» Listed records:
=====

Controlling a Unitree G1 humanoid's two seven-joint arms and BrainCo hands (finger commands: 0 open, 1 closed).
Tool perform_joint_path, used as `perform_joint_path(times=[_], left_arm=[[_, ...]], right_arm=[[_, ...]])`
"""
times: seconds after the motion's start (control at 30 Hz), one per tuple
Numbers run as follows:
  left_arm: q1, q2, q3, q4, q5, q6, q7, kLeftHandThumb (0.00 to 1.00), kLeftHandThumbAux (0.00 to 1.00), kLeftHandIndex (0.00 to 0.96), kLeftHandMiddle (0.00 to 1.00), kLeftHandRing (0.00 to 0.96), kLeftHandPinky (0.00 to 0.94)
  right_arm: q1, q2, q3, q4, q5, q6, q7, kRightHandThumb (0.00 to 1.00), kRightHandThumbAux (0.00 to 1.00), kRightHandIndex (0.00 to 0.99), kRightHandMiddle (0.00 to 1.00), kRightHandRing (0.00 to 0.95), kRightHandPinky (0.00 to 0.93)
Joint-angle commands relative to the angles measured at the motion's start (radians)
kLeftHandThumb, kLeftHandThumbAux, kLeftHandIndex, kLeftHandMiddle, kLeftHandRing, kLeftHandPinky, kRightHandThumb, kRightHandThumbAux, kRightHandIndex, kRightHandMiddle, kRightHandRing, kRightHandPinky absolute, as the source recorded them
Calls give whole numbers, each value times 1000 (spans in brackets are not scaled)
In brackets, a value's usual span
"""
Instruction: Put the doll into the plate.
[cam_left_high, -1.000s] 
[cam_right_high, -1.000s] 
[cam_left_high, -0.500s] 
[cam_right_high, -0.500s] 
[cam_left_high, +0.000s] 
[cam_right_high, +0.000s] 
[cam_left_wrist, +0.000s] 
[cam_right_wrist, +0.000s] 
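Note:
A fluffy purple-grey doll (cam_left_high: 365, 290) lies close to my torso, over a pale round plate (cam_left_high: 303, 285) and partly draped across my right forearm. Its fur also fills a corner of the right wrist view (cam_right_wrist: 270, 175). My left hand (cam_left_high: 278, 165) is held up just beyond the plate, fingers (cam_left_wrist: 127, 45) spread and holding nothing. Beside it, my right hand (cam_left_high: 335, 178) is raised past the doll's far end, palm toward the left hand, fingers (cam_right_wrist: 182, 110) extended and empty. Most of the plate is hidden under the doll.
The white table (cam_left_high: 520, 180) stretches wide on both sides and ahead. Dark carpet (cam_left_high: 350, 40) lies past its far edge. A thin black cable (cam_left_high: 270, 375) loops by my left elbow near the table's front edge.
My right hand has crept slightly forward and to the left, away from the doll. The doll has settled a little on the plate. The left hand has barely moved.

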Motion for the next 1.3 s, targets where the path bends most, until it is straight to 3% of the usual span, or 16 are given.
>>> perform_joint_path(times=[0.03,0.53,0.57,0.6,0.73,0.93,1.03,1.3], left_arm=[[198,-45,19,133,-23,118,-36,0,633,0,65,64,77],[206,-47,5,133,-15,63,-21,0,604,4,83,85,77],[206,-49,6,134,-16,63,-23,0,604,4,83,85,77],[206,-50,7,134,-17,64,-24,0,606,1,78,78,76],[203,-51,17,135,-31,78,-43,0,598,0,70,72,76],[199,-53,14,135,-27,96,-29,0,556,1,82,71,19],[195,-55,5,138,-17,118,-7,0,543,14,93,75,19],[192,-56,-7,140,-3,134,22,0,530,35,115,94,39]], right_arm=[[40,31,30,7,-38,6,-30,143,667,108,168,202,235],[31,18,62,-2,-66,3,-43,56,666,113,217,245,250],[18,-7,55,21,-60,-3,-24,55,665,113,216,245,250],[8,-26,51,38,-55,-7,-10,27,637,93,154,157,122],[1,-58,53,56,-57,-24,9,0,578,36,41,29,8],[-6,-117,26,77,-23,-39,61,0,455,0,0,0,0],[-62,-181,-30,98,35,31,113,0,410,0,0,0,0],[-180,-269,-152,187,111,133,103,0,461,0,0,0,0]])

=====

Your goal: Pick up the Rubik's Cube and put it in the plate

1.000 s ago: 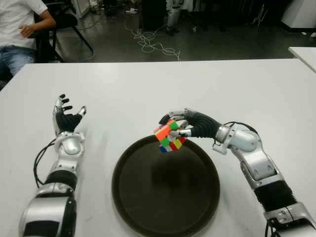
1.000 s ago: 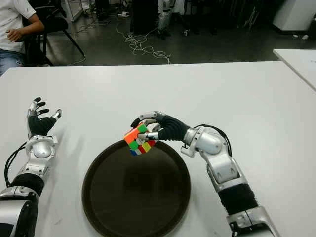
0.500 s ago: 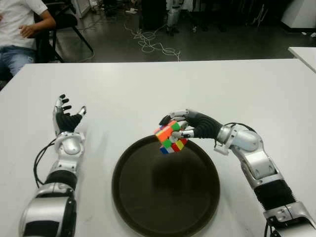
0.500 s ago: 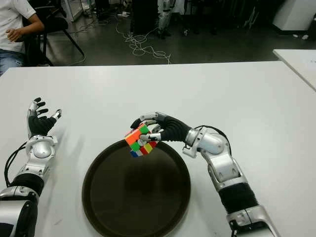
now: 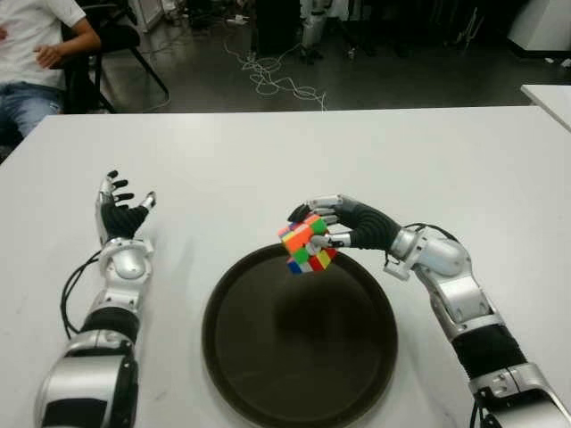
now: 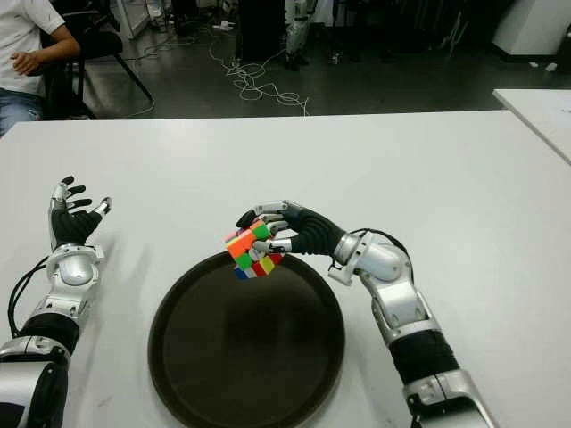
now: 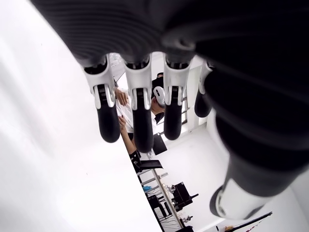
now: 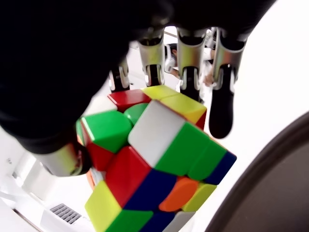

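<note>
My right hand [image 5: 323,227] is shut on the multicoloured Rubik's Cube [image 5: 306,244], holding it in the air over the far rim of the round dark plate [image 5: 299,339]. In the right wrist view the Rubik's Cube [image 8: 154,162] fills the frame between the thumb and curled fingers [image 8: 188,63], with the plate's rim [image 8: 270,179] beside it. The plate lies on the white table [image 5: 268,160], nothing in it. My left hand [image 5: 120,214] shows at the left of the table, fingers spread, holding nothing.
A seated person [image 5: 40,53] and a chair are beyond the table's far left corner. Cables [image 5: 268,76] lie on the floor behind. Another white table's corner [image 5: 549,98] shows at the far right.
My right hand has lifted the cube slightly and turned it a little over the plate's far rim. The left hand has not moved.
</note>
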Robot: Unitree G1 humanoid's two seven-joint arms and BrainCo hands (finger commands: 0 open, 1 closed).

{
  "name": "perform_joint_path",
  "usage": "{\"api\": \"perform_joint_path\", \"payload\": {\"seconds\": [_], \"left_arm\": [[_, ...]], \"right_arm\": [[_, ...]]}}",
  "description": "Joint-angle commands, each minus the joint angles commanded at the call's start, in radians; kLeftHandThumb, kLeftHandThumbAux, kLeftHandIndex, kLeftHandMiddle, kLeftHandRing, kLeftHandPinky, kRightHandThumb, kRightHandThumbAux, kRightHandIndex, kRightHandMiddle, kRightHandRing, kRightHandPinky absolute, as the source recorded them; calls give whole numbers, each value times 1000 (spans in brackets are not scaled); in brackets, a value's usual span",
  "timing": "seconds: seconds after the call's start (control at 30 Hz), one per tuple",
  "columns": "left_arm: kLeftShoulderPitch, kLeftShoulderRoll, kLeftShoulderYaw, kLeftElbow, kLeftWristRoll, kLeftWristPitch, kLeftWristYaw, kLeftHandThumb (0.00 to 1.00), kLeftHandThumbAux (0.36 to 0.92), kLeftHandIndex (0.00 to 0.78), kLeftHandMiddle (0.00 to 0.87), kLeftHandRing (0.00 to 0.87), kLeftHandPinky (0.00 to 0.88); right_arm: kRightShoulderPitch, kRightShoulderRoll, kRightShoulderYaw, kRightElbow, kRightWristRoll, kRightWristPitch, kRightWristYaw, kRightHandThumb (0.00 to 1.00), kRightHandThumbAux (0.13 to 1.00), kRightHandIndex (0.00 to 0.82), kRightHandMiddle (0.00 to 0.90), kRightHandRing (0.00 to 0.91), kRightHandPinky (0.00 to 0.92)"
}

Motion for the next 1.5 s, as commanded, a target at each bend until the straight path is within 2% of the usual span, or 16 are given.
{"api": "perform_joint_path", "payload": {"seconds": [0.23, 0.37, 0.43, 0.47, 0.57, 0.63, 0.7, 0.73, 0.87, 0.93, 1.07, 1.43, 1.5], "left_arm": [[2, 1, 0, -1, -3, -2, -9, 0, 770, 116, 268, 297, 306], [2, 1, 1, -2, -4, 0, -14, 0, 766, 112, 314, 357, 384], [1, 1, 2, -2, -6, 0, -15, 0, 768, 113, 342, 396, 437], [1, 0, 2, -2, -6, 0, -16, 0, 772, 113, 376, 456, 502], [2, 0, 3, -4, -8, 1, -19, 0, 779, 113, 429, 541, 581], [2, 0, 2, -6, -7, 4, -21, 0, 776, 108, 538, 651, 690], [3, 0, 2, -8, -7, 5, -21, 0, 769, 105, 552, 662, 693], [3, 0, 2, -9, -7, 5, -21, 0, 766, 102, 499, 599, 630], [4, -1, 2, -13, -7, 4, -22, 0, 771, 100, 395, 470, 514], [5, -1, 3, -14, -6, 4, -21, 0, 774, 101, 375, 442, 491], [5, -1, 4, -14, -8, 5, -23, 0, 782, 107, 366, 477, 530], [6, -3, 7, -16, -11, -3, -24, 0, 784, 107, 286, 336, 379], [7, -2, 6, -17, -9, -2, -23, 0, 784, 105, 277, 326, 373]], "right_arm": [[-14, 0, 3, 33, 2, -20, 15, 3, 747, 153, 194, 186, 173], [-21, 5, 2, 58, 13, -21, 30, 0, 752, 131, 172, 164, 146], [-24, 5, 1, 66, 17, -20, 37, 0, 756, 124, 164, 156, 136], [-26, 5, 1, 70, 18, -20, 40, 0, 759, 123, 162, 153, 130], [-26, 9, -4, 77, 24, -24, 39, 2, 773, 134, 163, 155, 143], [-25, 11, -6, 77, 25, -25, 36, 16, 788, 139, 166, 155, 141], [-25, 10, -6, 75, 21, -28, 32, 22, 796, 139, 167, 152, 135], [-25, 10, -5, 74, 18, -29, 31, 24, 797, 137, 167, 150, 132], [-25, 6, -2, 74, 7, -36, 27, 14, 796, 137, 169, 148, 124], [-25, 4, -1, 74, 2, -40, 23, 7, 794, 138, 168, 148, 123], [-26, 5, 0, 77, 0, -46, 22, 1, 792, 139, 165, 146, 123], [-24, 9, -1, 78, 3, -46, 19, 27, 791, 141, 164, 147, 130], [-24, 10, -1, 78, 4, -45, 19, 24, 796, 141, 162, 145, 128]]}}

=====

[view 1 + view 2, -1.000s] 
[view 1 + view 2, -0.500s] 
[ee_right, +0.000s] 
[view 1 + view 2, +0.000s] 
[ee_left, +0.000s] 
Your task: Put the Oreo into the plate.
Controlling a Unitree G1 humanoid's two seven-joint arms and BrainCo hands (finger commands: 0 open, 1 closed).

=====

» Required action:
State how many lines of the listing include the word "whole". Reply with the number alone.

» Exercise solution:
2